Previous: , Up: Lists   [Contents][Index]


11.13 Bloom Filters

The concept of a Bloom filter was introduces by Burton H. Bloom in 1970. It is a constant space complexity, probabilistic data structure that is used to do so-called membership decisions on anonymous sets. That is, you can easily decide whether a given element is a member of a certain set, whereas you cannot select elements from it (or even traverse through all elements). Moreover, like hash-tables the time complexity of Bloom filters for adding and removing elements, as well as membership-decision is in O(1) – it is in O(k) indeed where k is the degree of the Bloom filter.

Probabilistic, however, means that false positives are possible, but false negatives are not. The probability of false positives grows subexponentially with the number of added elements.

Another interesting property of Bloom filters of equal order and degree is the ability to perform set union and intersection operations within O(1) space and time complexity!

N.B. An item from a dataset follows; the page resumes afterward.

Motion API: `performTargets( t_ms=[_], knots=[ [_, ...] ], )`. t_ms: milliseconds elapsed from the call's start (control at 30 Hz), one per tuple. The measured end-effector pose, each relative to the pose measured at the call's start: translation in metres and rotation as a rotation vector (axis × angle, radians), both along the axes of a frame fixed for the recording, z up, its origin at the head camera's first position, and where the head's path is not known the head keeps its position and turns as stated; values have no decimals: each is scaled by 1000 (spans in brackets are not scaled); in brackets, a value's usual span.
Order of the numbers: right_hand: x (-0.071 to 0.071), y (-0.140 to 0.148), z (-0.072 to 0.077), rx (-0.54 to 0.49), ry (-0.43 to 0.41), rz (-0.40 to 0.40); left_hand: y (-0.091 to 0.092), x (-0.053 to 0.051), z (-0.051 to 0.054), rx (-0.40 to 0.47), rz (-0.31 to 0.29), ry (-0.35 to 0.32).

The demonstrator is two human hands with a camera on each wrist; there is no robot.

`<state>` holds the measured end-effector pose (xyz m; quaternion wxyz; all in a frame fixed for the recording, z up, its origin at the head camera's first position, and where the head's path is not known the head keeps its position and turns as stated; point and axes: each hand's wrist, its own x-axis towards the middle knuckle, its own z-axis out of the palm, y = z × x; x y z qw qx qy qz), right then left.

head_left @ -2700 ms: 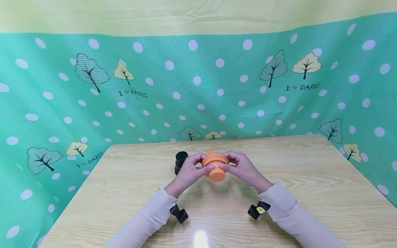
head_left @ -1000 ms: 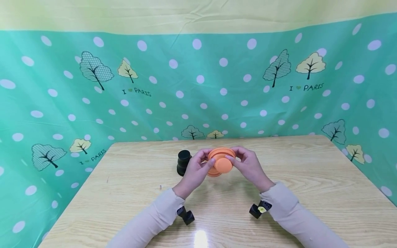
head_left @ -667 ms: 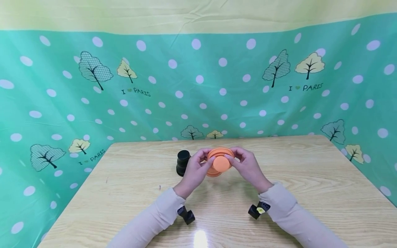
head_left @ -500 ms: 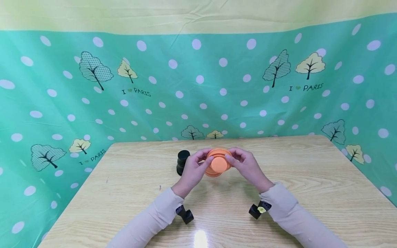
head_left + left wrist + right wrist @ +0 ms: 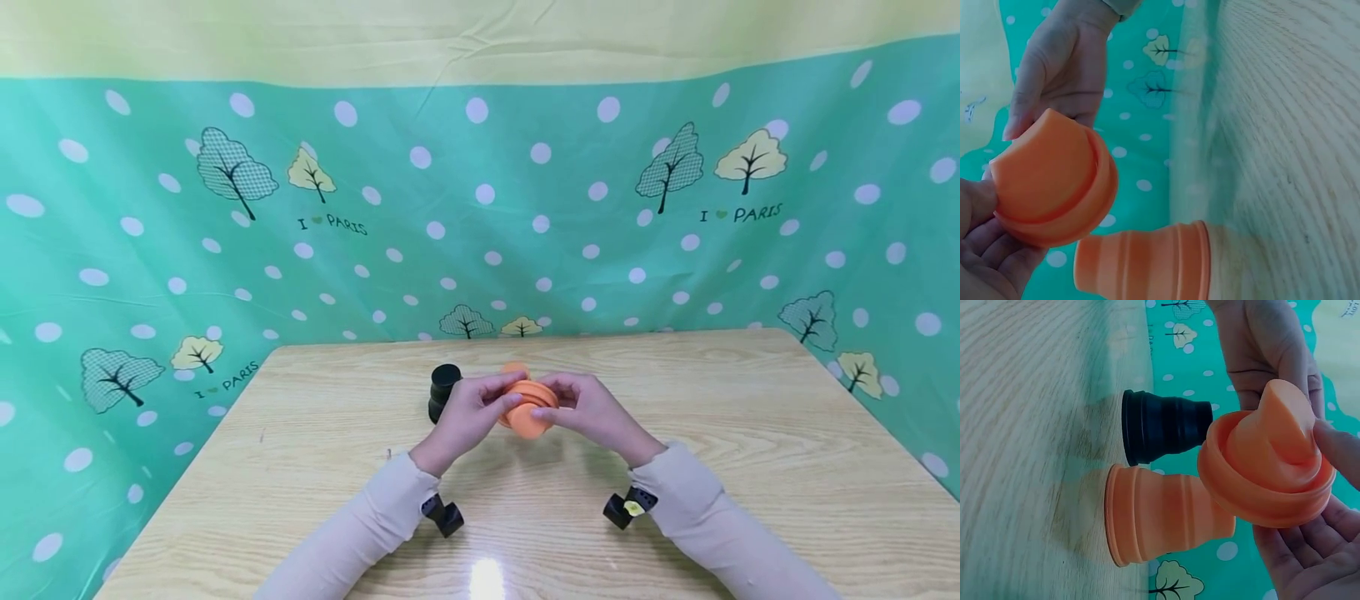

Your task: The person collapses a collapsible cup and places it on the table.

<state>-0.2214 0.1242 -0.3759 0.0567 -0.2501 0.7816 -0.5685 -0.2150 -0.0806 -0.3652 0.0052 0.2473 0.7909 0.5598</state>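
Both hands grip one orange collapsible cup (image 5: 528, 421), held upside down above the table with thumbs on the near side and fingers behind. My left hand (image 5: 467, 414) has it from the left, my right hand (image 5: 592, 410) from the right. In the right wrist view its narrow end is squashed and tilted inside the wide rim ring. Behind it a second orange cup (image 5: 1166, 515) stands rim down on the table; in the head view only its top shows above the hands. A black collapsible cup (image 5: 446, 379), also rim down, stands just left of it.
The wooden table (image 5: 315, 467) ends at a green dotted curtain (image 5: 525, 250) behind. Black wrist cameras hang below both sleeves, the left camera (image 5: 450, 520) and the right camera (image 5: 618, 512). A small mark (image 5: 389, 454) lies on the tabletop left of the hands.
The held cup has dropped slightly, and its base now tips further down and nearer. The orange cup behind now shows above it instead of below. Both hands keep their grip; the black cup has not moved.
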Motion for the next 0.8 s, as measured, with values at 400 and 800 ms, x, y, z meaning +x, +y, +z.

SXEmacs’ Bloom filters have their own lisp-type, but they do not have a special input syntax.

Function: make-bloom &optional order degree

Return an empty bloom-filter.

Optional argument order (a positive integer) specifies the “length” of the internal filter vector, defaults to 256.

Optional argument degree (a positive integer) specifies the number of hash slices, defaults to 8.

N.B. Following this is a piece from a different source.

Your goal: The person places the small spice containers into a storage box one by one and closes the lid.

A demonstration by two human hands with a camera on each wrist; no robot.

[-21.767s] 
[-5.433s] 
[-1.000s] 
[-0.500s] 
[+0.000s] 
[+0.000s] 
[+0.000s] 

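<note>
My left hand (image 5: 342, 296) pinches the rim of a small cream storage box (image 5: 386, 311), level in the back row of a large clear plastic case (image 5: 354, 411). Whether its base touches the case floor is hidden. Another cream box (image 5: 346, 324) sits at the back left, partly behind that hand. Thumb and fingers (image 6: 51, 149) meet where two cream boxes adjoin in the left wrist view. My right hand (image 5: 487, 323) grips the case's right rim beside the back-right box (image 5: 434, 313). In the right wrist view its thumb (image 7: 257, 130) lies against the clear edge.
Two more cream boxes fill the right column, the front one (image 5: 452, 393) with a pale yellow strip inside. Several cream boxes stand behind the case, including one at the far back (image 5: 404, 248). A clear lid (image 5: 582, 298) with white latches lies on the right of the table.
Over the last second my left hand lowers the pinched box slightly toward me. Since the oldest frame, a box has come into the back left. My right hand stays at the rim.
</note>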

For reasons of convenience, we also provide a constructor for a complete Bloom filter. That is a bloom filter which owns any possible element.

Function: make-bloom-universe &optional order degree

Return a complete bloom-filter.

Optional argument order (a positive integer) specifies the “length” of the internal filter vector, defaults to 256.

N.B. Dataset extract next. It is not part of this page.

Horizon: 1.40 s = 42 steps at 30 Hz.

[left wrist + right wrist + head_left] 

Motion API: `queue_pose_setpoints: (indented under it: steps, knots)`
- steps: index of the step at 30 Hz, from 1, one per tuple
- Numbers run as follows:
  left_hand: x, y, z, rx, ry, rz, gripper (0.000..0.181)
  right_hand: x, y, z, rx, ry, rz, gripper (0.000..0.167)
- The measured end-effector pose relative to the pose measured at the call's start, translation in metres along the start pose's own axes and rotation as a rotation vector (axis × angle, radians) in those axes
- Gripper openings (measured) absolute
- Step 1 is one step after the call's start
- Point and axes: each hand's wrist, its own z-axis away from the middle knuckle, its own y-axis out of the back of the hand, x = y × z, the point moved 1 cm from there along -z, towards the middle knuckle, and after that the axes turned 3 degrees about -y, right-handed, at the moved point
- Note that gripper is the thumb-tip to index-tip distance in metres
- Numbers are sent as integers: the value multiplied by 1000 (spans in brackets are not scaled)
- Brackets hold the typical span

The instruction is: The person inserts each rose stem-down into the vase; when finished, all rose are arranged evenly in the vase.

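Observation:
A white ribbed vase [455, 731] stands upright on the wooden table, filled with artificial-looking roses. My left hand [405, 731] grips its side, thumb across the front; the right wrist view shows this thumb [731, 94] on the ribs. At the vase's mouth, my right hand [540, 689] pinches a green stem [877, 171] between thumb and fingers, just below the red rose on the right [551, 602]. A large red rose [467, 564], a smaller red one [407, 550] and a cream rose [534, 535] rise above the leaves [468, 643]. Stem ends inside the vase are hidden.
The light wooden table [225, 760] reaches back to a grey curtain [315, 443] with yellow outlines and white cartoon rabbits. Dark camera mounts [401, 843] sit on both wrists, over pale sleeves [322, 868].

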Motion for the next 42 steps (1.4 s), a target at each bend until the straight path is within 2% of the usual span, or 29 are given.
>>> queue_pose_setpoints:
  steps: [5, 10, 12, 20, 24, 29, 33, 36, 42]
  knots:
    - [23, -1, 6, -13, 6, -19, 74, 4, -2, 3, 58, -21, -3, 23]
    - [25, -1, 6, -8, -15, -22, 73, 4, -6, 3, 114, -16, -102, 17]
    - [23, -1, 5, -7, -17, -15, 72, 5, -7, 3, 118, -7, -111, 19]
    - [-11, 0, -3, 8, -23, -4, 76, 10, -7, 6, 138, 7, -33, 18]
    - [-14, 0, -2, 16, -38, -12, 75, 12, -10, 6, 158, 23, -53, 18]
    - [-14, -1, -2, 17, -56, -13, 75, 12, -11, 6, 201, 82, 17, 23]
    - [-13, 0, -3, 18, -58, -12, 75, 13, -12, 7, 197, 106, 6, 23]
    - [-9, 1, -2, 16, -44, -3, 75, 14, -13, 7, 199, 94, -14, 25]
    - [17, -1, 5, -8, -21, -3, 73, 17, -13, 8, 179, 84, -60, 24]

Optional argument degree (a positive integer) specifies the number of hash slices, defaults to 8.

Function: bloomp object

Return non-nil if object is a bloom filter, nil otherwise.

There are two further auxiliary functions to determine the bloom filter parameters:

Function: bloom-order bloom

Return the order of the bloom-filter bloom.

Function: bloom-degree bloom

Return the degree of the bloom-filter bloom.

Adding/removing elements to/from a bloom filter always works by side-effect.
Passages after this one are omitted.